• _SUPPLIED MATERIAL_:
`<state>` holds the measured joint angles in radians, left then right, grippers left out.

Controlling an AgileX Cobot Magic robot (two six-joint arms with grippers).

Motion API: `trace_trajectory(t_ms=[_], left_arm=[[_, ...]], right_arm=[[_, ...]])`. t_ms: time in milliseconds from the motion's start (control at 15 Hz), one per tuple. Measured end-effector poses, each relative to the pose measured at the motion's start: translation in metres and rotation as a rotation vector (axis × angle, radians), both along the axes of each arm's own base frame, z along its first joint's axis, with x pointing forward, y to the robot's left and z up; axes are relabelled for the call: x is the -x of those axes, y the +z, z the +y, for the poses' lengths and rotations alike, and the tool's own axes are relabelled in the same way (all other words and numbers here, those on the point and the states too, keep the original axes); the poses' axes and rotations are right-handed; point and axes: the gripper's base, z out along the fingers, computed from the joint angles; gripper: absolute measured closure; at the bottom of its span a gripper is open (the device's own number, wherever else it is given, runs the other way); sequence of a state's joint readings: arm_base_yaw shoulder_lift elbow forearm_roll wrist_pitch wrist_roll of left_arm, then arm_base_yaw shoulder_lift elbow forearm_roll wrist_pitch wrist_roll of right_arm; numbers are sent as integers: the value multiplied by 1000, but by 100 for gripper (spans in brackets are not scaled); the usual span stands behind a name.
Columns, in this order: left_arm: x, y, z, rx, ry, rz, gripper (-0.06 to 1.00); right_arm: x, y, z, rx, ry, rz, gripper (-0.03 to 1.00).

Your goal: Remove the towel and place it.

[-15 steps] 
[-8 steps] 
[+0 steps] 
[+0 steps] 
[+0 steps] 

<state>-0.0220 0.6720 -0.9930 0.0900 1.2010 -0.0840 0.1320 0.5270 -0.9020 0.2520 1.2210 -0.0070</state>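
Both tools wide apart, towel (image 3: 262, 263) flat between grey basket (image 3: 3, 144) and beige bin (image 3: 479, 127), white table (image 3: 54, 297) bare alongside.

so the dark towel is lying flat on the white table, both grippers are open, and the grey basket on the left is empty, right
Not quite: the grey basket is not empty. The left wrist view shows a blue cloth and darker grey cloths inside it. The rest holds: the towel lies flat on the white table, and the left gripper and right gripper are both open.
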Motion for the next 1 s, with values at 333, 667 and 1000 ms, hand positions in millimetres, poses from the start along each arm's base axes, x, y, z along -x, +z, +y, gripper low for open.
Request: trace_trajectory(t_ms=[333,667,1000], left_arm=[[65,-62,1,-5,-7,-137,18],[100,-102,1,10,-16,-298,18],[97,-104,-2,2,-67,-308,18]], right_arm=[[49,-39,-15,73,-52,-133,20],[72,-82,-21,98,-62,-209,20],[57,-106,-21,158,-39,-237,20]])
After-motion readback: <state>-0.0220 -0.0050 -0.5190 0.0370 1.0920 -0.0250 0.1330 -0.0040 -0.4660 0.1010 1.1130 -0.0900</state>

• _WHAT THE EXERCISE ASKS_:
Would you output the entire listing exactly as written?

• _EXERCISE SOLUTION_:
`<state>` holds the measured joint angles in radians, left then right, grippers left out.

Controlling an AgileX Cobot Magic robot (two six-joint arms with grippers).

Motion API: `trace_trajectory(t_ms=[_], left_arm=[[_, ...]], right_arm=[[_, ...]])`. t_ms: time in milliseconds from the motion's start (control at 15 Hz), one per tuple. Measured end-effector poses, each relative to the pose measured at the motion's start: translation in metres and rotation as a rotation vector (axis × angle, radians), both along the axes of each arm's own base frame, z along its first joint's axis, with x pointing forward, y to the robot's left and z up; axes are relabelled for the call: x is the -x of those axes, y the +z, z the +y, for the poses' lengths and rotations alike, and the tool's own axes are relabelled in the same way (all other words and numbers here, those on the point and the states too, keep the original axes); the poses' axes and rotations are right-handed; point and axes: the gripper's base, z out along the fingers, computed from the joint angles; gripper: absolute measured closure; at the bottom of its span a gripper is open (the device's own number, wherever else it is given, runs the other way); sequence of a state's joint readings: arm_base_yaw shoulder_lift elbow forearm_roll wrist_pitch wrist_roll of left_arm, then arm_base_yaw shoulder_lift elbow forearm_roll wrist_pitch wrist_roll of right_arm; numbers are sent as integers: the value multiplied by 1000, but by 100 for gripper (spans in brackets are not scaled); the usual span stands behind a name.
Columns, in this order: left_arm: x, y, z, rx, ry, rz, gripper (-0.06 to 1.00); right_arm: x, y, z, rx, ry, rz, gripper (-0.03 to 1.00).

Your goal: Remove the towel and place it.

[-15 steps] 
[-8 steps] 
[+0 steps] 
[+0 steps] 
[+0 steps] 

<state>-0.0220 0.6720 -0.9930 0.0900 1.2010 -0.0840 0.1320 0.5270 -0.9020 0.2520 1.2210 -0.0070</state>
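Both tools wide apart, towel (image 3: 262, 263) flat between grey basket (image 3: 3, 144) and beige bin (image 3: 479, 127), white table (image 3: 54, 297) bare alongside.

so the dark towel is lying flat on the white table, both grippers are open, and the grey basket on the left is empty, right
Not quite: the grey basket is not empty. The left wrist view shows a blue cloth and darker grey cloths inside it. The rest holds: the towel lies flat on the white table, and the left gripper and right gripper are both open.
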Motion for the next 1 s, with values at 333, 667 and 1000 ms, hand positions in millimetres, poses from the start along each arm's base axes, x, y, z along -x, +z, +y, gripper low for open.
Request: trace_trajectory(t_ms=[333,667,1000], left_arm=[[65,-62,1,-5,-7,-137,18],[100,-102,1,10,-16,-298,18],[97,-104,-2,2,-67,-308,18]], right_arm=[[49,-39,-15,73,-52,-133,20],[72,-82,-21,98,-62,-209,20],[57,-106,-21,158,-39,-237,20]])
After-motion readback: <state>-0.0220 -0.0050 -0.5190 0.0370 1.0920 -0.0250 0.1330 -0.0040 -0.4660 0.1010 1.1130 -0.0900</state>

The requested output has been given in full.